Everything in the data that follows has to be repeated verbatim.

RAW DATA:
+++++

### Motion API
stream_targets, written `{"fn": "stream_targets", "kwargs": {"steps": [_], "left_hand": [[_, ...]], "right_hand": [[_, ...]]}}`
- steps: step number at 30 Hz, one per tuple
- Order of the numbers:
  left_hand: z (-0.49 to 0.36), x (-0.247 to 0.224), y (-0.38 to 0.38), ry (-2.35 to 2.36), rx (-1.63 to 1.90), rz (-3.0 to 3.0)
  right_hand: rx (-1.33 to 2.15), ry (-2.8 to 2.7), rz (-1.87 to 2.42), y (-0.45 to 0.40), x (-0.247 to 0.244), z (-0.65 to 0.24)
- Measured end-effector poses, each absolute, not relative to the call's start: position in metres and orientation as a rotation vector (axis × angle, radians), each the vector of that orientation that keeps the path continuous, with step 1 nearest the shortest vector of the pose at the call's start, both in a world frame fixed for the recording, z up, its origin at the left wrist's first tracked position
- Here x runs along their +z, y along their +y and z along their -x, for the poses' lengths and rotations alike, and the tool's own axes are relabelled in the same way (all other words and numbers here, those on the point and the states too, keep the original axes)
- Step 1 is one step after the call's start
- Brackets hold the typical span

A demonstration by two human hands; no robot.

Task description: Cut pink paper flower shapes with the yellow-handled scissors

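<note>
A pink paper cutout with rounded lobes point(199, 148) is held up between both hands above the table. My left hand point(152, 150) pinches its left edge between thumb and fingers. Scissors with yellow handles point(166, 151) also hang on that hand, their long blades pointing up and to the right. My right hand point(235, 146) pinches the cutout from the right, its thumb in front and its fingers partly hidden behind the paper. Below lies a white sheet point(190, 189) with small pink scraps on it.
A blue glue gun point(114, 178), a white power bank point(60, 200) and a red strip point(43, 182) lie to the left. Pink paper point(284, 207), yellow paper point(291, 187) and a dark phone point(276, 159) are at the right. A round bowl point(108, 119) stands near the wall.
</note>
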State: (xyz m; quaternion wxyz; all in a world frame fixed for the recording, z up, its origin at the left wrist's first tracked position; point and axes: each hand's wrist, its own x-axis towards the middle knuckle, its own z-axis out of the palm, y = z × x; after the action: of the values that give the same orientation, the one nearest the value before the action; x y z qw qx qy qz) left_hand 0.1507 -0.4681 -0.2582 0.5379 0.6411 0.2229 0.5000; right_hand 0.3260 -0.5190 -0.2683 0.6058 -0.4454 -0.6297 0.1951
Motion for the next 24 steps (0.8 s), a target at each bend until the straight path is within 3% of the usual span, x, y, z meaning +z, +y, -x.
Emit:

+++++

RESPONSE TO THE EXERCISE:
### Motion API
stream_targets, written `{"fn": "stream_targets", "kwargs": {"steps": [_], "left_hand": [[_, ...]], "right_hand": [[_, ...]]}}`
- steps: step number at 30 Hz, one per tuple
- Order of the numbers:
  left_hand: z (-0.49 to 0.36), x (-0.247 to 0.224), y (-0.38 to 0.38), ry (-2.35 to 2.36), rx (-1.63 to 1.90), rz (-3.0 to 3.0)
  right_hand: rx (-1.33 to 2.15), ry (-2.8 to 2.7), rz (-1.87 to 2.42), y (-0.45 to 0.40), x (-0.247 to 0.244), z (-0.65 to 0.24)
- Measured end-effector poses, each absolute, not relative to the call's start: position in metres and orientation as a rotation vector (axis × angle, radians), each the vector of that orientation that keeps the path continuous, with step 1 nearest the shortest vector of the pose at the call's start, both in a world frame fixed for the recording, z up, its origin at the left wrist's first tracked position
- Here x runs along their +z, y along their +y and z along their -x, for the poses' lengths and rotations alike, and the tool's own axes are relabelled in the same way (all other words and numbers here, those on the point and the states too, keep the original axes)
- Step 1 is one step after the call's start
- Brackets hold the typical span

A demonstration by two human hands; no robot.

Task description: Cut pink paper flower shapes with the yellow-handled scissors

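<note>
A pink paper cutout with rounded lobes point(199, 148) is held up between both hands above the table. My left hand point(152, 150) pinches its left edge between thumb and fingers. Scissors with yellow handles point(166, 151) also hang on that hand, their long blades pointing up and to the right. My right hand point(235, 146) pinches the cutout from the right, its thumb in front and its fingers partly hidden behind the paper. Below lies a white sheet point(190, 189) with small pink scraps on it.
A blue glue gun point(114, 178), a white power bank point(60, 200) and a red strip point(43, 182) lie to the left. Pink paper point(284, 207), yellow paper point(291, 187) and a dark phone point(276, 159) are at the right. A round bowl point(108, 119) stands near the wall.
</note>
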State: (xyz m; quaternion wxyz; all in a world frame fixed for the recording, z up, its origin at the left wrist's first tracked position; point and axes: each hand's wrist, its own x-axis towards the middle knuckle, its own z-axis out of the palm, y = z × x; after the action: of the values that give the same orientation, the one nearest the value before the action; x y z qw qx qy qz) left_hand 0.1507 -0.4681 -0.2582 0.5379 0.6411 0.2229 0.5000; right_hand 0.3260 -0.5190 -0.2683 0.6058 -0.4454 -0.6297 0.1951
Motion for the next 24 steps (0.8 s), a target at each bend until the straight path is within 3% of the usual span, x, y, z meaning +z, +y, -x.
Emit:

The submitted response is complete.